▶ The task
Repeat the lines beginning at the one with "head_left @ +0" and running to the end of the material, keeping the first and last of them, exactly as they appear.
◆ ◆ ◆ ◆ ◆
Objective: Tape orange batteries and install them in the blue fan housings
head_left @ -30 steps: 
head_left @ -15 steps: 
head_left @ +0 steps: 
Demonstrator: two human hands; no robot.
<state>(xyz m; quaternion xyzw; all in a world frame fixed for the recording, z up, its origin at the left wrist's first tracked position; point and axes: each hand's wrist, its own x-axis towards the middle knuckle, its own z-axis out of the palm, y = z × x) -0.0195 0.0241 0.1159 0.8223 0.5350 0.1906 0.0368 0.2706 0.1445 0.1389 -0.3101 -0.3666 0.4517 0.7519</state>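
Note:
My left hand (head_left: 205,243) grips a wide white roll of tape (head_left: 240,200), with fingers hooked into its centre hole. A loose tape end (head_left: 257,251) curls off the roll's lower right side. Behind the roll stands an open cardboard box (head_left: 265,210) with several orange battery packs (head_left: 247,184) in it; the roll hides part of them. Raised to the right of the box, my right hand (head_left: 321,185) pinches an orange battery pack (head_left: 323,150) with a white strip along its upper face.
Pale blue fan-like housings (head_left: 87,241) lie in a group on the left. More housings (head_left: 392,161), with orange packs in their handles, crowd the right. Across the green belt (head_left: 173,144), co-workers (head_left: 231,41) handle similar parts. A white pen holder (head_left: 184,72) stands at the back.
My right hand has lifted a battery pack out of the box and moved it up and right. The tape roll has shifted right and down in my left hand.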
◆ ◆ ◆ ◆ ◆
▶ Written reply
head_left @ +0 steps: 
Demonstrator: two human hands; no robot.
<state>(xyz m; quaternion xyzw; all in a world frame fixed for the recording, z up, its origin at the left wrist's first tracked position; point and axes: each hand's wrist, its own x-axis towards the middle knuckle, its own z-axis out of the palm, y = z × x) -0.0195 0.0241 0.1159 0.8223 0.5350 0.1906 0.0368 0.2706 0.1445 0.1389 -0.3101 -0.3666 0.4517 0.7519</state>
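Note:
My left hand (head_left: 205,243) grips a wide white roll of tape (head_left: 240,200), with fingers hooked into its centre hole. A loose tape end (head_left: 257,251) curls off the roll's lower right side. Behind the roll stands an open cardboard box (head_left: 265,210) with several orange battery packs (head_left: 247,184) in it; the roll hides part of them. Raised to the right of the box, my right hand (head_left: 321,185) pinches an orange battery pack (head_left: 323,150) with a white strip along its upper face.
Pale blue fan-like housings (head_left: 87,241) lie in a group on the left. More housings (head_left: 392,161), with orange packs in their handles, crowd the right. Across the green belt (head_left: 173,144), co-workers (head_left: 231,41) handle similar parts. A white pen holder (head_left: 184,72) stands at the back.
My right hand has lifted a battery pack out of the box and moved it up and right. The tape roll has shifted right and down in my left hand.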

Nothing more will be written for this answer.